Bob Filner, San Diego
Bob Filner had a short run in San Diego's top office, but his nine months as mayor were nevertheless peppered with controversy.
What began as three long-time supporters asking Filner to resign based on unspecified sexual harassment allegations quickly ballooned into 19 women coming forward about Filner’s inappropriate conduct.
Among those who had accused Filner of sexual harassment were a retired admiral, a Marilyn Monroe impersonator, a 67-year-old great-grandmother who worked for the city, and a nurse who said the mayor demanded a date in exchange for helping a marine who served in Iraq and had suffered a brain injury and PTSD.
Filner agreed to resign in August after working out an agreement that would see the city cover his legal fees.
In December, Filner was sentenced to three months of home confinement and three years of probation on false imprisonment and battery charges involving three women.
Boris Johnson, London
The mayor of England's capital was accused of "unpleasant, careless elitism" after suggesting that some people struggle in life because of their low IQs.
In a controversial speech in November, Johnson mocked the 16 per cent "of our species" with an IQ below 85 and called for more to be done to help the 2 per cent of the population who have an IQ above 130.
Johnson also declared that inequality was essential to foster the spirit of envy that's needed to spur to economic activity.
The mayor was later given an impromptu IQ test while on radio show in which he failed to give a single correct answer.
Juan Manuel Sanchez Gordillo, Marinaleda, Spain
Dubbed the 'Robin Hood mayor', Sanchez Gordillo has become a controversial cult figure after he endorsed the looting of two supermarkets by activists who gave the food to the needy in 2012.
In November, a Spanish court sentenced the town's mayor and four others to seven months in prison for occupying unused military land they wanted to be loaned to farmers hard hit by the economic crisis.
His town of 2,700 people boasts full employment thanks to its farm co-operatives and has gained a reputation around the world as a "communist utopia."
Kwame Kilpatrick, Detroit
Though he hasn’t held office for a few years now, Detroit Mayor Kwame Kilpatrick was elected in 2002 to revitalize a city in serious trouble.

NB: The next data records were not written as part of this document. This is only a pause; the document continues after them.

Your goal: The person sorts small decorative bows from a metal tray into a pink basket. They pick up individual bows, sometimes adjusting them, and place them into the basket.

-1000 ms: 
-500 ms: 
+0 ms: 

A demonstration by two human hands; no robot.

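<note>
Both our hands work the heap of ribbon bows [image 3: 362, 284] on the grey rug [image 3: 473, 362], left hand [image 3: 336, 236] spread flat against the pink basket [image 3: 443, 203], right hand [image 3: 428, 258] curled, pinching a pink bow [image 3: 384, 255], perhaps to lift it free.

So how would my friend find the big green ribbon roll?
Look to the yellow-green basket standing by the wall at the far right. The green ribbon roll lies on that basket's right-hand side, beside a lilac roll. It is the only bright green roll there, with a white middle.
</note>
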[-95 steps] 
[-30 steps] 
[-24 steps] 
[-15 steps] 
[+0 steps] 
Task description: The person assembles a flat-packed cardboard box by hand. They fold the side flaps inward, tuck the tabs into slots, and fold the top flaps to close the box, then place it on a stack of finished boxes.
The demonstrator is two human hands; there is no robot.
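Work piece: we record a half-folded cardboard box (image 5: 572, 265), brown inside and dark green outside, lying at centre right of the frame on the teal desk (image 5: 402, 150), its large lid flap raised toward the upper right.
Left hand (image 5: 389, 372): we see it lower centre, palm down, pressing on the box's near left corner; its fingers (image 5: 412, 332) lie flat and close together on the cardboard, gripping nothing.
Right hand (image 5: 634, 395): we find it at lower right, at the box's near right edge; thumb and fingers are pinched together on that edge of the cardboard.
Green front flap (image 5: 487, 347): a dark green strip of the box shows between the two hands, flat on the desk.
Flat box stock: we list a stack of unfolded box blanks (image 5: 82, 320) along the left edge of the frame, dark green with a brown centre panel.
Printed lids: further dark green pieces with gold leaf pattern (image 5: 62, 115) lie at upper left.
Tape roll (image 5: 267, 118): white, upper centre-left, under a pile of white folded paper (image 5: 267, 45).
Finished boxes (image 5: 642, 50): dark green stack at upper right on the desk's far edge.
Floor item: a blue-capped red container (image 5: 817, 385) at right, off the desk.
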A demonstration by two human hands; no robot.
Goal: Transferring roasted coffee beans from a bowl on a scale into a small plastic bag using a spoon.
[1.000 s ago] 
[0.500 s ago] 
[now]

Instead he just added to Detroit's problems.
While serving as mayor from 2002 to 2008, Kilpatrick fattened his bank account by tens of thousands of dollars all while giving $73 million worth of preferential contracts to friends, costing the city millions.
His actions have been blamed for helping to drive Detroit into bankruptcy, with the city -- once considered America’s industrial powerhouse -- filing its claim in July.
In October, Kilpatrick was sentenced to 28 years in prison for corruption after he was convicted of racketeering conspiracy, fraud, extortion and tax crimes.
Honourable Canadian mentions:
Susan Fennell, mayor of Brampton, Ont.: Came under fire for expensing more than $186,000 in less than three years (including $2,162 for personalized barbecue aprons).
Michael Applebaum, ex-Montreal mayor: Promised to clean up local politics when he stepped in as mayor in November 2012 after Gerald Tremblay resigned amid a corruption scandal. Applebaum resigned in May when police slapped him with 14 charges, including fraud, conspiracy, breach of trust and corruption.
Gilles Vaillancourt, ex- Laval, Que. mayor: Was mayor for 23 years before his name started surfacing at Quebec's corruption inquiry. He resigned and was eventually arrested, with 36 others, in May 2013. He is charged with gangsterism along with conspiracy, fraud, influence peddling, and breach of trust.
Joe Fontana, London, Ont.: Accused of using taxpayer money to help pay for his son's wedding reception in June of 2005. He is slated to appear in court in May 2014 to face fraud charges.